▶ Task
Copy each line below in which the string "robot" appears.
+===+
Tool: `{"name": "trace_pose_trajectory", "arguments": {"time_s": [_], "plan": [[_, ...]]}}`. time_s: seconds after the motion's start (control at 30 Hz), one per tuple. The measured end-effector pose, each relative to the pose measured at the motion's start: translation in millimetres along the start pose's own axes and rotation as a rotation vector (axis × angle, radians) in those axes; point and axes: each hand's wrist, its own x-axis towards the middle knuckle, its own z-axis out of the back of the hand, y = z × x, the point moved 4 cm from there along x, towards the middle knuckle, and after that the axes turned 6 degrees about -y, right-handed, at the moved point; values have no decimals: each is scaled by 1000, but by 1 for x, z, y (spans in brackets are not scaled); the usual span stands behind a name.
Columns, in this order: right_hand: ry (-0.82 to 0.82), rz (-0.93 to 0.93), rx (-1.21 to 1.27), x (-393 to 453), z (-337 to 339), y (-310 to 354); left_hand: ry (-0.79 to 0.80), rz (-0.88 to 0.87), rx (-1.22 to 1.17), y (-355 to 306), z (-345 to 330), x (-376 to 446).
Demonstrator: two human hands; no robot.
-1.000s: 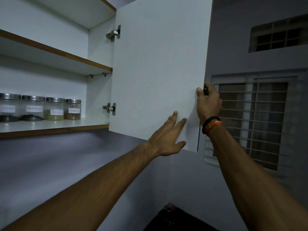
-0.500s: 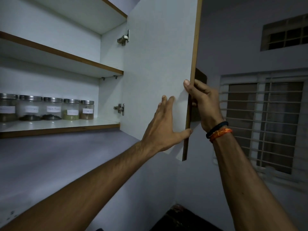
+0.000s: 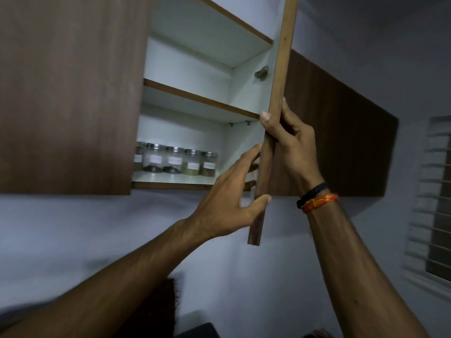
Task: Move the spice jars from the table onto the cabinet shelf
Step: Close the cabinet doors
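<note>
Several glass spice jars (image 3: 175,161) with steel lids and white labels stand in a row on the lowest cabinet shelf (image 3: 170,180). The brown cabinet door (image 3: 273,132) is seen edge-on, partly swung inward. My right hand (image 3: 290,142) grips the door's edge, thumb on the inner side, fingers on the outer face. My left hand (image 3: 234,198) lies flat against the door's inner face near its lower corner, fingers spread, thumb at the edge. The leftmost jar is partly hidden by the left cabinet door.
A shut brown cabinet door (image 3: 66,93) covers the left half. Two bare white shelves sit above the jars. Another brown cabinet front (image 3: 341,132) runs to the right. A louvred window (image 3: 436,203) is at the far right. A grey wall lies below.
The door has swung from wide open to nearly edge-on toward me. Both hands moved left with it, and my view has shifted so the left door now shows.
</note>
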Motion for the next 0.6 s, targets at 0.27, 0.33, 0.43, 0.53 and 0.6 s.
{"name": "trace_pose_trajectory", "arguments": {"time_s": [0.27, 0.33, 0.43, 0.53, 0.6], "plan": [[21, 100, -209, -3, -94, -8, -106, 107, 182, 38, 78, -24], [8, 145, -256, -2, -117, -7, -132, 130, 258, 46, 93, -26], [19, 219, -354, 2, -143, -10, -131, 143, 392, 58, 108, -28], [66, 246, -421, 7, -166, -22, -104, 151, 573, 76, 122, -32], [98, 252, -456, 6, -182, -32, -72, 153, 687, 89, 130, -35]]}}
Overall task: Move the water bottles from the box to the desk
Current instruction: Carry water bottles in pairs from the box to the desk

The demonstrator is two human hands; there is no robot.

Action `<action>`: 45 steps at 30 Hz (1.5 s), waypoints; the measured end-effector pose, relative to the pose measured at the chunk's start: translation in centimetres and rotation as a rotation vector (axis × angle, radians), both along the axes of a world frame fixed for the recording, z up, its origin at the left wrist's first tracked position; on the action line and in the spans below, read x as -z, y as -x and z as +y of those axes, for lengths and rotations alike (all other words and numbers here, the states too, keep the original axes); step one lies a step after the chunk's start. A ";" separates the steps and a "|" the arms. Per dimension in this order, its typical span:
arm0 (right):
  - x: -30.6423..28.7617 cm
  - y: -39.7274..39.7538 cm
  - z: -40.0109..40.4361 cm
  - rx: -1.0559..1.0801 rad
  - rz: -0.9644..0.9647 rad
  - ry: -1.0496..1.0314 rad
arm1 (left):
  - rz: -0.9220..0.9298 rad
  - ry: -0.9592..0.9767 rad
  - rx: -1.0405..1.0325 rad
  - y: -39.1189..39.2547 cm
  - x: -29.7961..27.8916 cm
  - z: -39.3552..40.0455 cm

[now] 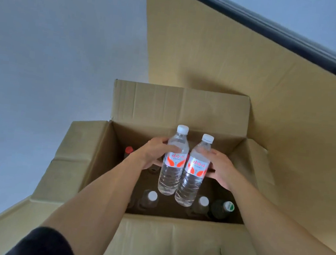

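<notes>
Open cardboard box (101, 162) at centre, flaps out. Red-capped bottle (128, 150) stands inside at 9 o'clock. Left hand (156, 153) wraps its fingers round the left water bottle (173, 163) — clear, white cap, red-white label, held above the box interior. Just at its 3 o'clock, nearly touching, right water bottle (194, 171), gripped by right hand (219, 169), fingers curled on it. Below at 6 o'clock, still in box: white-capped bottle (151, 198), another white-capped one (202, 203), green-capped bottle (225, 209) — far right.
</notes>
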State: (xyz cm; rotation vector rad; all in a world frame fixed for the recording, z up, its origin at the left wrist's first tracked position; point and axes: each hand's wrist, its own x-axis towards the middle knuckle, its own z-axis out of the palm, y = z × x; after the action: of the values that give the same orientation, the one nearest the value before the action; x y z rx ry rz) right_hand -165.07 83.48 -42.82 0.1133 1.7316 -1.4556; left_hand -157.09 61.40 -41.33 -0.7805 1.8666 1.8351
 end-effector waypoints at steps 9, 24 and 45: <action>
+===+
▶ Answer below
Demonstrator: two human hands; no robot.
The demonstrator is two human hands; there is no robot.

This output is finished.